**Supplied material**:
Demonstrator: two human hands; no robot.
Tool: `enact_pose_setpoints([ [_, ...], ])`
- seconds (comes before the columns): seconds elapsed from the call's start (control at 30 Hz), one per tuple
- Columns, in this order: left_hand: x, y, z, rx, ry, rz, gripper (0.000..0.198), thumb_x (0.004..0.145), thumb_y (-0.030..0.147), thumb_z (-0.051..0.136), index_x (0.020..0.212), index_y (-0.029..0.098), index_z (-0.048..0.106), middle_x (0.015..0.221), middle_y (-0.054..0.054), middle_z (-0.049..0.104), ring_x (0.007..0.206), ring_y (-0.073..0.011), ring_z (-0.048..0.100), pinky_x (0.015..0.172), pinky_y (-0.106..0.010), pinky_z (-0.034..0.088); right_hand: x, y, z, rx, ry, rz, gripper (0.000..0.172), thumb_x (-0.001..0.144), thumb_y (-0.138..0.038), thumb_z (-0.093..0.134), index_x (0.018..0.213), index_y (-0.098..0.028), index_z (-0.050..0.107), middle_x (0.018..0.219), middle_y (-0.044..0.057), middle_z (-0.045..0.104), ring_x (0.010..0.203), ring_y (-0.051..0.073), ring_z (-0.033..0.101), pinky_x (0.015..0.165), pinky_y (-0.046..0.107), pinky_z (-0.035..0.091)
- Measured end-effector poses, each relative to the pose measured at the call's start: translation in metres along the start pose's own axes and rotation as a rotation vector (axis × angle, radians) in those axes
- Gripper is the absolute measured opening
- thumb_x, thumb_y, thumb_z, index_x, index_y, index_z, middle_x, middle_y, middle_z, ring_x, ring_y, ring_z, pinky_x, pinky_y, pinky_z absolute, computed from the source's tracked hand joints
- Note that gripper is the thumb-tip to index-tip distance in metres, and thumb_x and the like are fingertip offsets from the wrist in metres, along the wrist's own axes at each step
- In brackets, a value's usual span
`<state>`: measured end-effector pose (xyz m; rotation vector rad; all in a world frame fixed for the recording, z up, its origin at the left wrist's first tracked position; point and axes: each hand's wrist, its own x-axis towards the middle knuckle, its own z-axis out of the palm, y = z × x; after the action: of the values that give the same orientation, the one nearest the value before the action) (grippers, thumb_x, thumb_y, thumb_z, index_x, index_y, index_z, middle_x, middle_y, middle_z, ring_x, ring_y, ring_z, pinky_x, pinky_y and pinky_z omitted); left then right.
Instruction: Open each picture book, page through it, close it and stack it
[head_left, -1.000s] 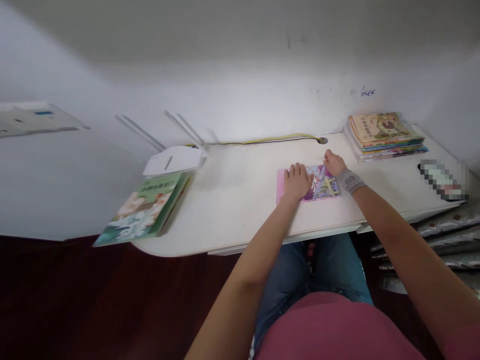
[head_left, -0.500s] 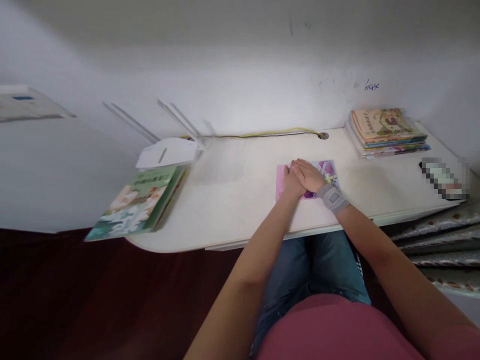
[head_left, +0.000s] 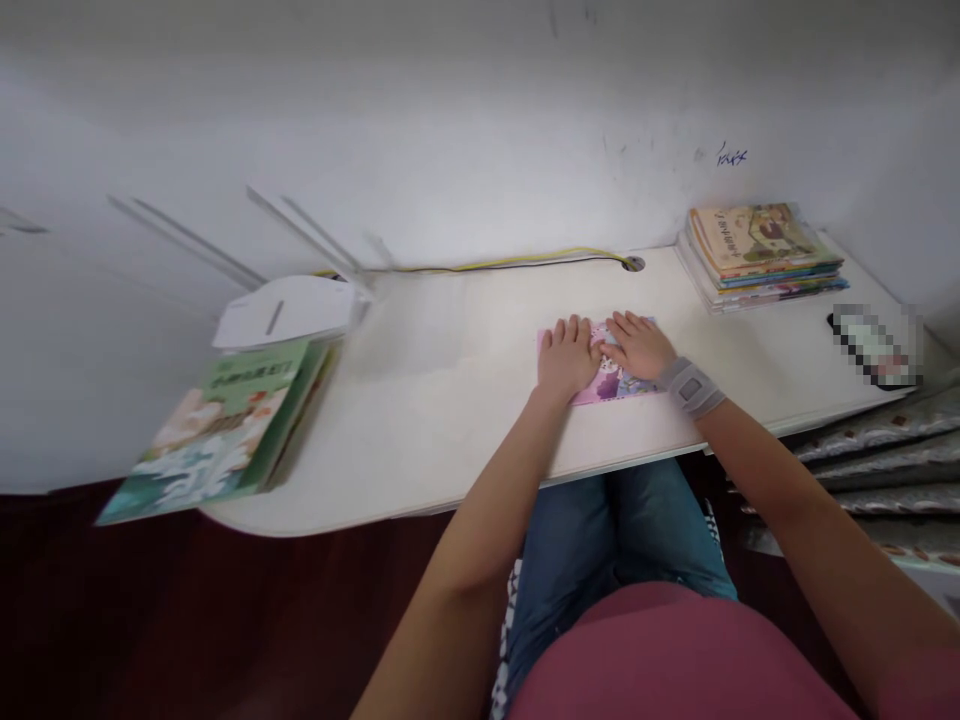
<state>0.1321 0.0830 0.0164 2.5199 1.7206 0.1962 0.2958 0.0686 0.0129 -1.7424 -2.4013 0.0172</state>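
Note:
A thin pink and purple picture sheet or booklet (head_left: 607, 385) lies flat on the white desk (head_left: 450, 430) in front of me; I cannot tell which of the two it is. My left hand (head_left: 568, 355) rests palm down over its left part, fingers stretched out and pointing away from me. On the right part lies my right hand (head_left: 637, 345), also palm down with fingers extended. The two thumbs come close together near the middle. A grey band (head_left: 694, 388) wraps my right wrist. Neither hand grips anything.
A stack of books (head_left: 761, 255) stands at the back right, with a phone (head_left: 874, 345), partly blurred out, near the right edge. At the left are a white router (head_left: 285, 310) and green-covered books (head_left: 217, 425) overhanging the desk. A yellow cable (head_left: 510, 262) runs along the wall.
My hands were overlapped on the picture sheet; they have come apart sideways, left hand to the left and right hand to the right. My view has shifted slightly.

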Motion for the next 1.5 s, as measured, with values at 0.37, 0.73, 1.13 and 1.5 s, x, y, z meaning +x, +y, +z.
enact_pose_setpoints([
  [0.37, -0.012, -0.043, 0.000, -0.152, 0.049, -0.255, 0.071, 0.092, 0.048, 0.027, 0.145, -0.001, 0.026, 0.151, -0.024, 0.029, 0.142, -0.0323, 0.022, 0.114, -0.051, 0.016, -0.008, 0.054, -0.003, 0.124, 0.029, -0.160, 0.050, 0.094, -0.034, 0.037, 0.133, -0.005, 0.050, 0.140, 0.018, 0.049, 0.132, 0.023, 0.042, 0.112, 0.040, 0.032],
  [0.73, -0.008, -0.067, -0.004, -0.821, 0.268, -0.314, 0.050, 0.085, 0.031, 0.048, 0.132, 0.015, 0.049, 0.130, -0.014, 0.059, 0.118, -0.0235, 0.056, 0.104, -0.040, 0.039, -0.007, 0.051, 0.007, 0.199, 0.191, -0.139, 0.041, 0.089, -0.031, 0.045, 0.123, -0.012, 0.058, 0.127, 0.015, 0.060, 0.119, 0.026, 0.053, 0.104, 0.044, 0.038],
  [1.13, 0.001, -0.072, -0.025, -1.515, 0.048, -0.275, 0.061, 0.063, 0.029, 0.073, 0.121, 0.018, 0.057, 0.060, 0.007, 0.056, 0.052, -0.0102, 0.055, 0.053, -0.024, 0.045, -0.002, 0.050, -0.001, 0.338, 0.283, -0.118, 0.036, 0.089, -0.036, 0.048, 0.116, -0.015, 0.059, 0.113, 0.014, 0.065, 0.108, 0.026, 0.057, 0.098, 0.043, 0.042],
  [1.5, -0.009, -0.073, -0.048, -1.406, 0.016, -0.312, 0.027, 0.061, 0.035, 0.074, 0.078, 0.016, 0.066, 0.066, 0.000, 0.065, 0.060, -0.0135, 0.059, 0.061, -0.028, 0.047, -0.012, 0.050, -0.037, 0.949, 0.214, 0.127, 0.025, 0.082, -0.042, 0.055, 0.090, -0.020, 0.064, 0.082, 0.004, 0.067, 0.066, 0.015, 0.060, 0.064, 0.032, 0.050],
])
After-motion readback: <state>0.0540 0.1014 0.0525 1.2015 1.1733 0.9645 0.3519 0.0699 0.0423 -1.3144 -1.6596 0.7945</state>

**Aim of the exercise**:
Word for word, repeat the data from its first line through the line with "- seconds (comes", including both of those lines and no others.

**Exercise solution**:
Demonstrator: two human hands; no robot.
Tool: `enact_pose_setpoints([ [_, ...], ])`
- seconds (comes before the columns): seconds elapsed from the call's start (control at 30 Hz), one per tuple

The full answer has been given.